*** Opening Given data ***

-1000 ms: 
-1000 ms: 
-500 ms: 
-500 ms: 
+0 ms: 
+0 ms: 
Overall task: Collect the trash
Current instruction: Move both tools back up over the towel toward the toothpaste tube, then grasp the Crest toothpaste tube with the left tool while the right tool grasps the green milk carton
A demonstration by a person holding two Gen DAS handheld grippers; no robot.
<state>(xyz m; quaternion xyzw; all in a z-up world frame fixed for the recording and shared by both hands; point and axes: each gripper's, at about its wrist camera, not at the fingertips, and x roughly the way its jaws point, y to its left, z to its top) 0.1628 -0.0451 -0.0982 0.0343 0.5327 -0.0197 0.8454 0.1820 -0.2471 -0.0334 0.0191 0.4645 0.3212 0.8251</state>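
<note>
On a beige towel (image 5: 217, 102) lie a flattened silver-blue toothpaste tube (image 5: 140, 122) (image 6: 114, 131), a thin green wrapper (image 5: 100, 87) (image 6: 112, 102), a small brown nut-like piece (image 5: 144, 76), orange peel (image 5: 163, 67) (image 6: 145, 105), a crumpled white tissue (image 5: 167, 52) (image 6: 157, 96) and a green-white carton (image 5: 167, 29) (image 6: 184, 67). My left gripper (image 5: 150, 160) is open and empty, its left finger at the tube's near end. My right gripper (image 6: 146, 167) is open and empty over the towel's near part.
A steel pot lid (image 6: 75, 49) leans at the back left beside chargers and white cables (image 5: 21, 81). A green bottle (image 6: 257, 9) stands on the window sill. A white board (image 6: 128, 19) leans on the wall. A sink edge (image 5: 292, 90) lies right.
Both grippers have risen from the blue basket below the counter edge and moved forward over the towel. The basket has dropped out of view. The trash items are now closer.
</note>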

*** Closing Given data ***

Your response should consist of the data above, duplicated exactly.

Completed exercise:
-1000 ms: 
-1000 ms: 
-500 ms: 
-500 ms: 
+0 ms: 
+0 ms: 
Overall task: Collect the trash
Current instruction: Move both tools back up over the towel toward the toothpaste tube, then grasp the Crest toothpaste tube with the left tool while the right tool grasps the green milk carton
A demonstration by a person holding two Gen DAS handheld grippers; no robot.
<state>(xyz m; quaternion xyzw; all in a z-up world frame fixed for the recording and shared by both hands; point and axes: each gripper's, at about its wrist camera, not at the fingertips, and x roughly the way its jaws point, y to its left, z to its top) 0.1628 -0.0451 -0.0982 0.0343 0.5327 -0.0197 0.8454 0.1820 -0.2471 -0.0334 0.0191 0.4645 0.3212 0.8251</state>
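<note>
On a beige towel (image 5: 217, 102) lie a flattened silver-blue toothpaste tube (image 5: 140, 122) (image 6: 114, 131), a thin green wrapper (image 5: 100, 87) (image 6: 112, 102), a small brown nut-like piece (image 5: 144, 76), orange peel (image 5: 163, 67) (image 6: 145, 105), a crumpled white tissue (image 5: 167, 52) (image 6: 157, 96) and a green-white carton (image 5: 167, 29) (image 6: 184, 67). My left gripper (image 5: 150, 160) is open and empty, its left finger at the tube's near end. My right gripper (image 6: 146, 167) is open and empty over the towel's near part.
A steel pot lid (image 6: 75, 49) leans at the back left beside chargers and white cables (image 5: 21, 81). A green bottle (image 6: 257, 9) stands on the window sill. A white board (image 6: 128, 19) leans on the wall. A sink edge (image 5: 292, 90) lies right.
Both grippers have risen from the blue basket below the counter edge and moved forward over the towel. The basket has dropped out of view. The trash items are now closer.
</note>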

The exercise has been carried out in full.